O descontrole também comprometeu a leitura. A calma permitiria ver que
tanto a capa de ISTOÉ com Ibsen Pinheiro como o editorial daquela edição
são libelos contra o nefando Conselho Federal de Jornalismo. Com um
pouco mais de equilíbrio se perceberia que, já na capa, ISTOÉ fez questão de reproduzir a declaração de Ibsen e, ainda, que no editorial, na página 19, diz
em bom português: “O ápice da insensatez foi atingido com o envio ao Congresso
de um projeto de Conselho Federal de Jornalismo. (…) O momento em que isso acontece mostra a intenção de tolher uma das funções básicas do jornalismo, que é olhar o poder com lupa e relatar o que de errado encontrar. (…) O que rege o jornalismo é a Constituição do Brasil.”

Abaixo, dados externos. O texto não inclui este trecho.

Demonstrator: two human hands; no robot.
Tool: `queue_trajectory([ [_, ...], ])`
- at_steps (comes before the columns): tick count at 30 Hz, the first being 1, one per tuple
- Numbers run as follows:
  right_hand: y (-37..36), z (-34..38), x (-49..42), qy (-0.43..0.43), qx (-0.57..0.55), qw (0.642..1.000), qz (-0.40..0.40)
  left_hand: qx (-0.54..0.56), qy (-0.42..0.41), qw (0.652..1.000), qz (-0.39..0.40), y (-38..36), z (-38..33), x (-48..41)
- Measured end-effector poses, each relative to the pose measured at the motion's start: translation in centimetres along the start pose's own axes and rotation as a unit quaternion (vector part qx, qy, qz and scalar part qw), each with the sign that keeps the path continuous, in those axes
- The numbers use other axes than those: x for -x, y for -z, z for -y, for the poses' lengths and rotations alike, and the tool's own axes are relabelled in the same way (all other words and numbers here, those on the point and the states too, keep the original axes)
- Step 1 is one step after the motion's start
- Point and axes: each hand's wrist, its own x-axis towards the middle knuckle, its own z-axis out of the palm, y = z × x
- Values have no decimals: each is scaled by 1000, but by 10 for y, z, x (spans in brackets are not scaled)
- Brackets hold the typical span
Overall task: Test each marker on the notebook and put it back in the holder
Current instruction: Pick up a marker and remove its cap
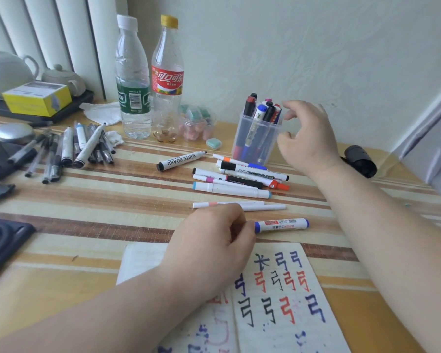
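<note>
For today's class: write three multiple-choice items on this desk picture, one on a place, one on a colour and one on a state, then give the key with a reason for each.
1. Relative to the cola bottle, the holder stands:
A. on its left
B. on its right
C. on top of it

2. The marker gripped by the left hand has ends coloured:
A. red
B. green
C. blue

3. The right hand is:
A. open, holding nothing
B. gripping a marker
C. clenched in a fist

Key: 1 B, the holder sits further right along the wall. 2 C, both visible ends are blue. 3 A, its fingers are loosely spread beside the holder, empty.
</note>
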Motion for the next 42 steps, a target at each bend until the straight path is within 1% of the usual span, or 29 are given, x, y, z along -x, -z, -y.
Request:
queue_trajectory([
  [1, 5, 5, 13, 8, 5, 1000, -27, 2, -2, 1000, -4, 0, 0, 0],
  [2, 11, 11, 27, 14, 7, 999, -31, 5, -3, 1000, -8, 1, 0, 0],
  [3, 19, 16, 40, 9, -1, 1000, 2, 6, -2, 1000, -10, 1, 0, 0],
  [4, 32, 23, 53, -15, -19, 997, 72, 9, -3, 1000, -14, 2, -1, 0],
  [5, 44, 30, 66, -47, -41, 984, 169, 10, -4, 1000, -17, 3, -1, 0],
  [6, 56, 36, 80, -66, -53, 962, 258, 12, -4, 1000, -21, 4, -1, 0],
  [7, 65, 39, 91, -65, -40, 945, 317, 13, -4, 1000, -22, 4, -1, 0],
  [8, 71, 39, 102, -49, -12, 937, 345, 11, -4, 1000, -21, 5, -1, 0],
  [10, 72, 38, 118, -33, 29, 931, 362, -9, -8, 1000, -10, 5, -1, -1],
  [13, 62, 30, 127, -56, 23, 935, 350, -45, -17, 999, 7, 4, 0, -1],
  [16, 59, 25, 131, -26, 5, 948, 317, -49, -42, 998, -1, 1, 4, -3],
  [19, 75, 31, 135, -14, -108, 961, 254, -61, -79, 995, -19, -1, 7, -3],
  [21, 86, 35, 137, -13, -187, 959, 214, -74, -120, 989, -35, -1, 5, -1],
  [24, 87, 42, 142, -48, -331, 930, 155, -90, -195, 976, -40, 0, -4, 3],
  [26, 79, 51, 145, -79, -401, 904, 122, -90, -217, 972, -23, 0, -10, 6],
  [29, 68, 68, 148, -130, -492, 857, 84, -56, -203, 978, 3, 0, -14, 11],
  [32, 63, 82, 151, -139, -528, 836, 58, 7, -186, 982, 38, 4, -18, 18],
  [34, 64, 90, 154, -136, -536, 832, 48, 46, -182, 979, 78, 6, -20, 22],
  [36, 65, 99, 155, -130, -521, 842, 45, 77, -176, 976, 101, 8, -19, 25],
  [38, 64, 107, 156, -124, -517, 845, 45, 79, -167, 978, 101, 13, -18, 27],
  [40, 64, 114, 157, -131, -530, 837, 31, 74, -159, 980, 89, 16, -20, 29],
  [42, 63, 121, 161, -139, -531, 836, 9, 104, -147, 978, 101, 18, -24, 31],
])
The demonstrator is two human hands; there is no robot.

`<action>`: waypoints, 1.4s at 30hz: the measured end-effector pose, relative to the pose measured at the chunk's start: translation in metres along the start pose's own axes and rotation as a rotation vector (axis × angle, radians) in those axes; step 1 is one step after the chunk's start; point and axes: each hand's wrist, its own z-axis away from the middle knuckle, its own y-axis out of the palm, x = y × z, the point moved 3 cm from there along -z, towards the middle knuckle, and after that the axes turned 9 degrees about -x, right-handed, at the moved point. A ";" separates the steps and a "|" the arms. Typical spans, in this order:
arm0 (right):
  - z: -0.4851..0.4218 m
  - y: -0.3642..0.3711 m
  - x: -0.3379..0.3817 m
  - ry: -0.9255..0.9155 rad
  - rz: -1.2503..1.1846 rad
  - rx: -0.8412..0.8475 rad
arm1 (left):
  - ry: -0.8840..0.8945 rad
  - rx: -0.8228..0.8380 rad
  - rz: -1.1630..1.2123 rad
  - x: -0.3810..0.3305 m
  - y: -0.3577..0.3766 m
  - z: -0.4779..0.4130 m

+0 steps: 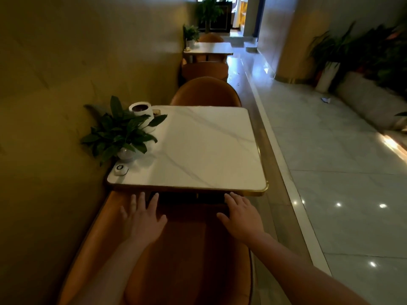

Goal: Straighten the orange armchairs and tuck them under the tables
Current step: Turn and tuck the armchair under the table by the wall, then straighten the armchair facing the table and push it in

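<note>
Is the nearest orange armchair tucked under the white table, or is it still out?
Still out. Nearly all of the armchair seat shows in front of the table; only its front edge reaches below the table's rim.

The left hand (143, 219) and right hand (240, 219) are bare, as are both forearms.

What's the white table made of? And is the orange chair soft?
The table top looks like polished marble or a marble-look slab: white, grey veins, slight shine. Its rim looks like brass-coloured metal. The orange armchair looks padded, covered in matte fabric or faux leather; dim light leaves it open.
</note>
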 end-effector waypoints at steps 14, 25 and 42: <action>-0.125 -0.098 -0.171 -0.111 -0.084 -0.044 | -0.084 -0.108 -0.017 -0.218 -0.026 -0.076; -0.239 -0.159 -0.265 -0.234 -0.046 -0.092 | -0.162 -0.164 0.011 -0.342 -0.046 -0.136; -0.524 -0.166 -0.367 -0.323 -0.034 -0.110 | -0.238 -0.172 0.035 -0.457 -0.041 -0.398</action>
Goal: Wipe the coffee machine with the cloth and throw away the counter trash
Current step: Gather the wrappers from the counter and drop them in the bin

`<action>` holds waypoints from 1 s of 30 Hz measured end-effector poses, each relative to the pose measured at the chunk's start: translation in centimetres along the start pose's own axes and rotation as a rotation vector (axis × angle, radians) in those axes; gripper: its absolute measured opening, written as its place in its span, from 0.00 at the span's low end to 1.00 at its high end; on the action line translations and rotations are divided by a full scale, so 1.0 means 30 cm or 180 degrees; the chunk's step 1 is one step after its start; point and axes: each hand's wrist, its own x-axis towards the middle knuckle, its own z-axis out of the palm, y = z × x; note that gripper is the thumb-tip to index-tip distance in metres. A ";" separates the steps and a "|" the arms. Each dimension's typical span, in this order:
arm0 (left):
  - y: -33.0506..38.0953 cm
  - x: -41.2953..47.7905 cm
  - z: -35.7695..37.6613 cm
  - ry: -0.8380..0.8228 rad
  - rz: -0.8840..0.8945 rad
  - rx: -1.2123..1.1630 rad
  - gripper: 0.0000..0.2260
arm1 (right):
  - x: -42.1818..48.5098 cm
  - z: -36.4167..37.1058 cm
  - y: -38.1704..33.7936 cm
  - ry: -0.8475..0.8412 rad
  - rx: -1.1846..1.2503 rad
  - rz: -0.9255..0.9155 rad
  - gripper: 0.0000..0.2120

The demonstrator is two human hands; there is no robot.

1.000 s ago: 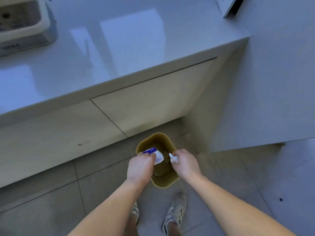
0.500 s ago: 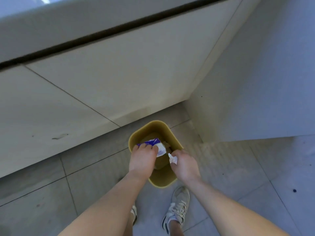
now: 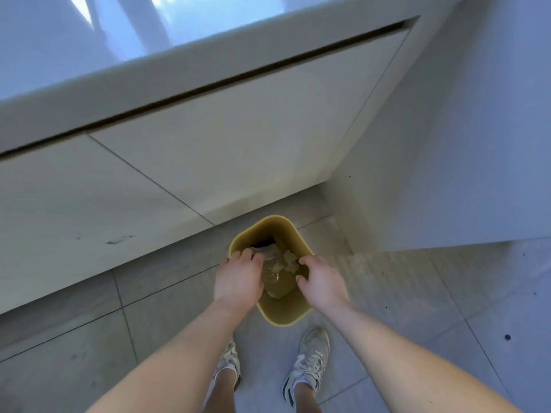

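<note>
So the trash looks like it's in the bin (image 3: 284, 315) already. Left hand (image 3: 238, 283) and right hand (image 3: 325, 283) both hang over the opening, backs up. Neither is holding anything that I can see. The left fingers (image 3: 243, 255) are loosely bent down, and the right fingers (image 3: 304, 260) are spread a bit with the thumb apart.

Key bit: everything sits below the fingertips, down in the gap between the two hands. The blue-and-white wrapper (image 3: 264, 245) is just past the left fingertips, against the far wall. The crumpled paper (image 3: 287, 260) is closer to the right fingertips. There's some clear crinkly plastic under it, but I can't tell what it is.

The bin is smooth mustard-yellow plastic, a rounded rectangle with its long side running away from the fingers toward the matte cabinet front (image 3: 238, 138). There's a glossy counter (image 3: 89, 49) above and grey floor tiles (image 3: 74, 338) below. My guess is it's just hands out next, no grabbing needed.
</note>
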 end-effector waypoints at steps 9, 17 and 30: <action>0.008 -0.140 -0.283 0.0304 0.0010 -0.0083 0.16 | -0.092 -0.236 -0.177 0.0166 -0.0249 -0.0409 0.18; 0.000 -0.293 -0.616 0.0623 -0.0200 -0.0164 0.16 | -0.233 -0.496 -0.375 0.0416 -0.0359 -0.0651 0.20; -0.008 -0.538 -1.072 0.1393 -0.0536 -0.0065 0.22 | -0.410 -0.955 -0.756 0.0802 -0.0520 -0.1719 0.21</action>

É uma pena que Veja perca o controle e abuse de impropérios ao tentar cavar delirantes teorias conspiratórias para tentar justificar, 11 anos depois, uma página inexplicável de sua história. A revista escreveu em seu site: “Parece ser mais que uma simples coincidência o fato de a ISTOÉ ter dado uma capa em que procura desacreditar o bom jornalismo de Veja na mesma semana em que Veja atacou a tentativa do governo de amordaçar a imprensa. (…) A capa de ISTOÉ foi ostensivamente comemorada pelo advogado Antônio Carlos de Almeida Castro, amigo íntimo do ministro José Dirceu e advogado do PT, conhecido nas franjas do poder (e também nas sombras) pelo apelido de Cacai.” Realmente um delírio. A verdade e a cortesia mereciam mais respeito.